Extract filter values from the question

When a user asks a question, the AI auto-extracts filter values from the content.
Question: "Show me revenue trends from the Finance team's 2024 reports"

AI extraction:
  department → "Finance" (high confidence)
  year → 2024 (high confidence)
The AI only applies filters with high confidence. If filter values can’t be determined from the question, it falls back to standard vector search without filters.
3

Build the search filter

Extracted filter values are internally converted to a filter query the search engine understands.
User input: department=Finance, year=2024

Internal: f_str_1='Finance' AND f_int_1=2024

Passed to the search engine query
4

Run filtered search

The search engine performs vector similarity search only on documents matching the filter conditions. Documents from other teams or years are excluded from search.
5

Generate the answer

Filtered relevant documents are passed to the AI to generate an accurate answer.

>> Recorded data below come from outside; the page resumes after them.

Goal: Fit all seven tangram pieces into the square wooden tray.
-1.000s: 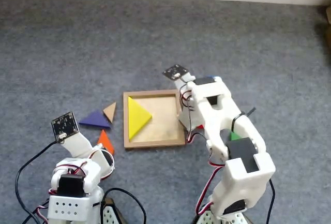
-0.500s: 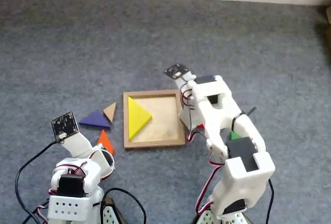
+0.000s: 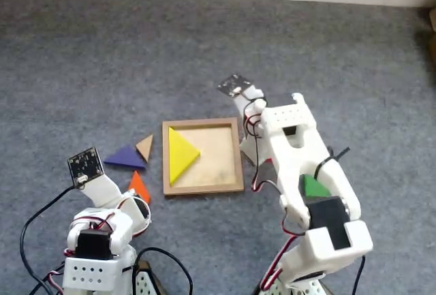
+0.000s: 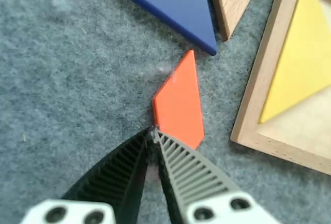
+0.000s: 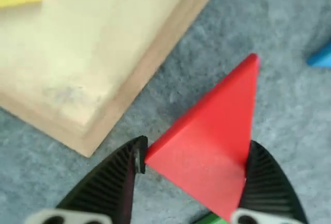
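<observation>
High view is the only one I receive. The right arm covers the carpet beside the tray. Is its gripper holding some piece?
Observer: Yes. The right gripper is shut on a red triangle, with one finger on each side of it.
Operator: Is this triangle already above the tray?
Observer: No. It is outside the square wooden tray, beside its rim, over the carpet.
Operator: And the left gripper, is it holding something?
Observer: No. The left gripper is shut and empty, with its tips at one corner of the orange parallelogram.
</observation>
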Controlling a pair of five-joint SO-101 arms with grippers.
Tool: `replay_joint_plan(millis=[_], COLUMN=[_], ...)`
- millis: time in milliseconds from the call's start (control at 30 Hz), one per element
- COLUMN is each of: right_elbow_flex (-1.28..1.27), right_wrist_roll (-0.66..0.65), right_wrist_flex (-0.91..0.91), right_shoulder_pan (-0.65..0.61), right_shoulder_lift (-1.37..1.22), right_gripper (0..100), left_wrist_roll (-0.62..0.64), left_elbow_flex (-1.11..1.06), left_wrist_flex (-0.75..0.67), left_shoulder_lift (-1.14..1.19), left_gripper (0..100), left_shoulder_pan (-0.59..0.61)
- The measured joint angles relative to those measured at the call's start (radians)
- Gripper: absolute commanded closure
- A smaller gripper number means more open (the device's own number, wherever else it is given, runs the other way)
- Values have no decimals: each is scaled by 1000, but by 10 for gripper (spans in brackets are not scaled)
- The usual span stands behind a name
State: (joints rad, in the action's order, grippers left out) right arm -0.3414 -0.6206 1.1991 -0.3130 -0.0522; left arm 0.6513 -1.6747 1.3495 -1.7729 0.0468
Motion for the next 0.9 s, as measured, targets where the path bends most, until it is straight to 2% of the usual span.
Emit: replay_joint_plan(millis=[200,467,700,900], right_elbow_flex=[55,74,118,215], right_wrist_roll=[-144,-322,-433,-448], right_wrist_flex=[-12,-198,-221,-221], right_shoulder_pan=[-81,-247,-275,-275], right_shoulder_lift=[6,5,-196,-276], right_gripper=[792,792,792,773], left_wrist_roll=[0,0,0,0], left_elbow_flex=[0,0,0,0], left_wrist_flex=[0,0,0,0], left_shoulder_lift=[0,0,0,0], left_gripper=[994,994,994,994], left_shoulder_pan=[0,0,0,0])
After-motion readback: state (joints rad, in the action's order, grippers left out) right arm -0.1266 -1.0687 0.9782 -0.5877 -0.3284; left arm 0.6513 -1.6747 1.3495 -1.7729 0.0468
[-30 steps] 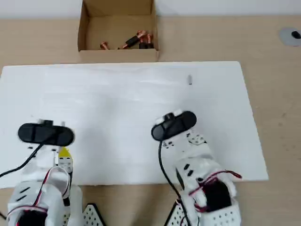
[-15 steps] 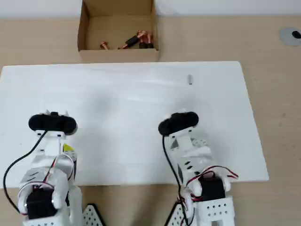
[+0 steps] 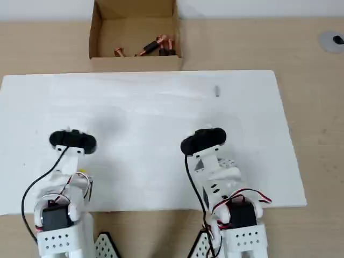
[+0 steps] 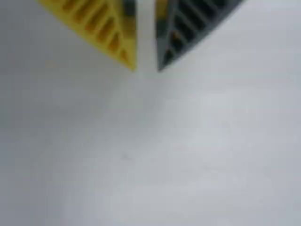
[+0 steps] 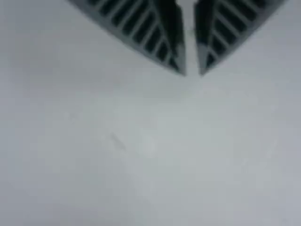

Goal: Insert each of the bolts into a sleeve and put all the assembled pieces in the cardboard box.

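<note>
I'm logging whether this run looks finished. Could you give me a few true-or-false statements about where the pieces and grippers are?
1. The copper pieces lie inside the cardboard box. True.
2. The left gripper holds a copper piece. False: nothing is between its fingers.
3. The right gripper is over the white sheet. True.
4. The cardboard box stands on the white sheet. False: it stands on the wooden table, past the sheet's far edge.
</note>
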Tool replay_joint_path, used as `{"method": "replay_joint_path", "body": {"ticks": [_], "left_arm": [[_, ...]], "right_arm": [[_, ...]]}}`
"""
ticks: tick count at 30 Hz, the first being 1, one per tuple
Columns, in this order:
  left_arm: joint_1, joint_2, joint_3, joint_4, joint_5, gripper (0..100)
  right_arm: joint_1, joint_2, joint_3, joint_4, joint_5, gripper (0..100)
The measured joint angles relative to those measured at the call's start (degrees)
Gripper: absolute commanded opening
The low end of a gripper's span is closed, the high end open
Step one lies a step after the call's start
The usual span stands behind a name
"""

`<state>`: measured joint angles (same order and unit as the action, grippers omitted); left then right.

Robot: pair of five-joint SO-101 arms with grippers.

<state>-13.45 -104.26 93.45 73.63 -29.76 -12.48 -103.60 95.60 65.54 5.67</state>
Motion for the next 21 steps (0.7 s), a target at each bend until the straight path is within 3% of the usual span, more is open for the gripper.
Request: {"method": "replay_joint_path", "body": {"ticks": [21], "left_arm": [[0.00,-0.09,2.81,-0.26,-26.20,4]], "right_arm": [[0.00,0.00,0.00,0.00,0.00,1.0]]}}
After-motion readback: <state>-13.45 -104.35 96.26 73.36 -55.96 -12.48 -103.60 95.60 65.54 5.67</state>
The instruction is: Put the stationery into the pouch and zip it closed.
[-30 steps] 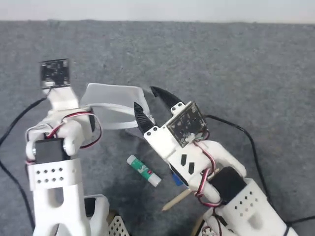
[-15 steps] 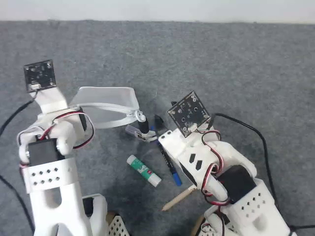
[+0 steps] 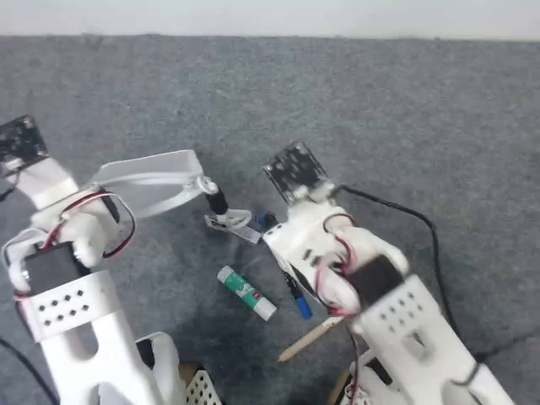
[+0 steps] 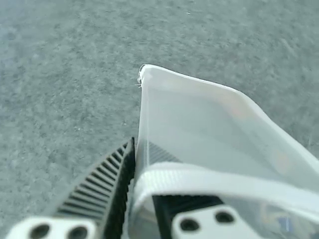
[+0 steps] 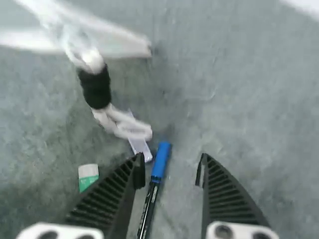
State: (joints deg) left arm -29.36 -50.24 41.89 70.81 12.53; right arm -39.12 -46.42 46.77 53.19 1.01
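Observation:
My left gripper [image 4: 144, 169] is shut on one edge of the translucent white pouch [image 4: 199, 134], which hangs above the grey mat at the left [image 3: 148, 181]. Its black zipper pull [image 3: 216, 202] and white tag [image 3: 232, 224] dangle off its right end. My right gripper [image 5: 171, 162] is open and low over the mat, its fingers either side of the blue-capped pen [image 5: 160, 154]. That pen [image 3: 295, 297] lies partly under the right arm. A green-and-white glue stick [image 3: 246, 293] lies left of the pen, and a wooden pencil [image 3: 308, 339] lies nearer the front.
Grey carpet-like mat [image 3: 422, 126] covers the table, open at the back and right. A black cable [image 3: 426, 232] runs off the right arm. The two arm bases stand along the front edge.
The left arm has swung left, carrying the pouch with it. The right gripper, earlier raised by the pouch mouth, has dropped down and now straddles the blue pen.

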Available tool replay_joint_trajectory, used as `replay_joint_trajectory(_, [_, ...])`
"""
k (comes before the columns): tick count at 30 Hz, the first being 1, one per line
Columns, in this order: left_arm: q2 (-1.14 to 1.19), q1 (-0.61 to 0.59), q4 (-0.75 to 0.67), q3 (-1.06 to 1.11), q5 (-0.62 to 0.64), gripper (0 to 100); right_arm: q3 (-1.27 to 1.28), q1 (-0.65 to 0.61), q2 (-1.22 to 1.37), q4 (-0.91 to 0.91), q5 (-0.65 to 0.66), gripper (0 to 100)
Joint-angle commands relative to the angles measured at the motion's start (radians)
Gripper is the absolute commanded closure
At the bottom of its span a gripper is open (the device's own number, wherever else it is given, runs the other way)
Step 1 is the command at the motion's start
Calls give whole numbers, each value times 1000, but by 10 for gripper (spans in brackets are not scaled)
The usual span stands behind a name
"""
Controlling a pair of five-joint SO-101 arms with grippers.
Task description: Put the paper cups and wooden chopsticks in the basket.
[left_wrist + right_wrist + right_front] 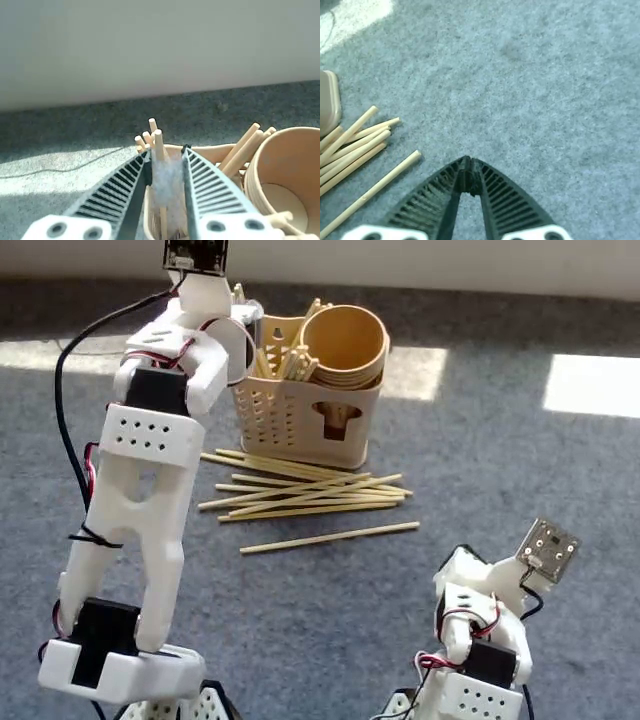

Tool Description and Filters

The tool description is the key signal that helps the AI agent decide when to use a Knowledge Base, and which filter to apply.
Without Tool DescriptionWith Tool Description
KB selectionDecided by KB general description (may be inaccurate)Clear purpose guidance for accurate selection
Filter usageMay not know filters existKnows which filter to use in which situation
AI auto-generation recommended: Click the auto-generate button next to the tool description field — the AI drafts the tool description based on the KB name + description + file list + filter info.
After changing the filter schema, regenerate the tool description. New filter info must be reflected in the tool description for the AI to use filters accurately.

Caveats

AI extraction analyzes about the first 4,000 characters of the document — if key information is in later sections, extraction can be inaccurate. Review results and edit manually as needed.
Adding a filter field leaves existing files’ values empty. Run bulk extraction in AI mode to populate the new field. Removing a field also removes that metadata.
Slot counts are limited per type to optimize the search engine index structure:
  • Enum: max 4
  • Collection: max 4
  • Number: max 2
  • Date: max 2
Sufficient for most document classifications. If you need finer classification, consider splitting into separate Knowledge Bases.